耳鼻咽喉科の病気の説明
耳
加齢性難聴
年齢を重ねるにつれてだんだんと聞こえが悪くなる、これを加齢性難聴といいます。
両耳ほぼ同じように聞こえが悪くなります。
はじめは体温計の電子音のような高い音(4000~8000Hz)の聞こえが悪くなり、徐々に会話で使う高さの音(1000Hz前後)の聞こえも悪くなってきます。
加齢性難聴のオージオグラム
残念ながら加齢性難聴は、薬を飲んだり手術をしたりで聴力は回復しません。
老化には抗えないのです。
難聴でお困りの場合は、補聴器をおすすめすることになります。
「補聴器」と聞くと「年寄りくさい」と抵抗がある方が多いのですが、日常会話がしにくくなると、人との関わりが減り、認知症になりやすくなってしまうといわれています。
毛嫌いせず補聴器を積極的にトライしてみていただけたら、と思います。
補聴器について
★自分に合ったものを作りましょう
補聴器は「小さな音を大きくして、大きな音は大きくしない」器械です。
患者さんごとに「どの高さの音をどれだけ大きくするか」設定を合わせなければいけません。
安いからといって、新聞の折り込み広告から購入してはいけません。広告の品は、自分の聞こえに合わせて調整していない単なる集音器であることが多いためです。集音器は「小さい音を大きくしますが、大きい音も大きくしてしまう」器械です。
また、他人のものを使ってはいけません。
補聴器を作るときは、医院で耳を診察し、聴力検査を受けて下さい。
加齢性難聴と思っていたら、耳垢がつまっていただけだったなんてこともあります。
補聴器をご希望であれば、きちんと調整してくれる、信頼のおける補聴器屋さんでの購入をおすすめいたします。
当院でも、木曜日午後に補聴器外来を開始しましたので、是非ご相談ください。
補聴器屋さんにいくと、普通は1週間お試しで貸してくれます。
当院の補聴器外来の特徴は、まず2週間お試しにつけてみていただき、さらにご希望を聞いて調整したりほかのタイプにしてみたり2週間つけてみます。
それで、気に入っていただければ購入していただき、まだ気に入らなければさらに他の機種を試してみることも可能です。
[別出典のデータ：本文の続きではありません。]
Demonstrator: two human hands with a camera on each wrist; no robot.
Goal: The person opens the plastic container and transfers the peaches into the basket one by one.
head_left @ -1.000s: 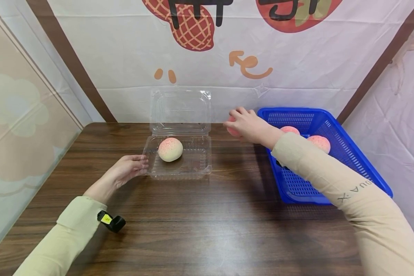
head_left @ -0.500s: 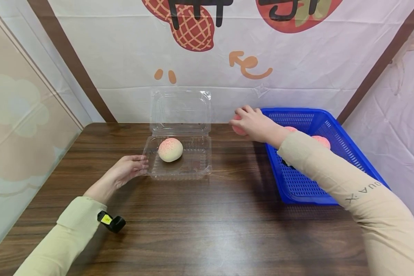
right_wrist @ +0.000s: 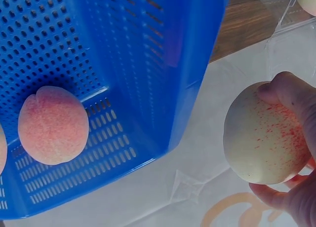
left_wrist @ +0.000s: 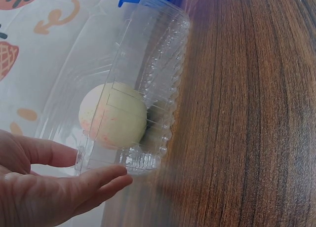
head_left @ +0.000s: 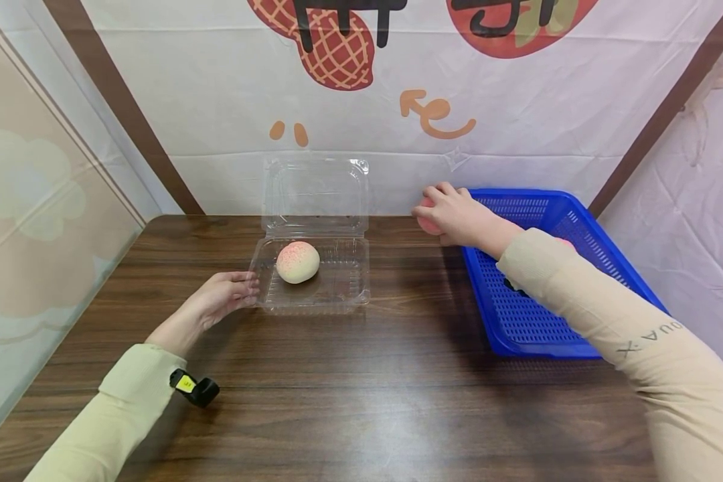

すぐに買わなければいけない、絶対買わなければいけない、というわけではありませんので、
繰り返しになりますが、積極的にトライしてみてください。
★補聴器をつけて快適に暮らせるようになるには、多少頑張りが必要です
私たちは普段、無意識に「聞く必要のある音」と「聞く必要のない音」を選別しています。
たとえば電子レンジを使うとき。電子レンジを使って温めることを「チンする」といったりするとおり、終わると「チン」と鳴る家電です。私たちは普段「チン」の音は聞いていますが、温めている間中ずっと「ブーーン」と鳴っていることにはあまり気を留めません。耳を傾けると意外に大きな音で鳴っているにもかかわらず、です。「ブーーン」は「聞く必要のない音」、「チン」は「聞く必要のある音」と選別されているのです。
難聴の方の脳は、もっと聞かなきゃと常に頑張っている状態にあります。どんな音でも「聞く必要がある」と頑張っているのです。補聴器を付けるといろいろな音が入ってきますが、すぐには「聞く必要のある音」と「聞く必要のない音」を選別できません。そのため初めは音が響きすぎてしまったり、些細な音でも煩わしかったりします。
再び「聞く必要のある音」と「聞く必要のない音」を選別できるようになるためには、リハビリが必要です。最初は煩わしくても、頑張って毎日補聴器をつけていると、脳が「そんなに頑張らなくていいんだ」とだんだん気づきます。数年来(数十年来)頑張ってきた脳をリハビリするには3か月くらいはかかります。
もちろんその間、補聴器のさんがいろいろと補聴器の調整をしてくれ、リハビリのお手伝いをしてくれます。
しかし、ある程度「頑張って」やらなくてはいけないので、補聴器は「自分からつけたい」と思わないと長続きせず、箪笥の肥やしになってしまうことが多いです。
いくら家族や私たちが勧めても本人が乗り気になれない場合、補聴器をつけるのはなかなか難しいです。でも、早く認知症にならないためにも是非つけましょう!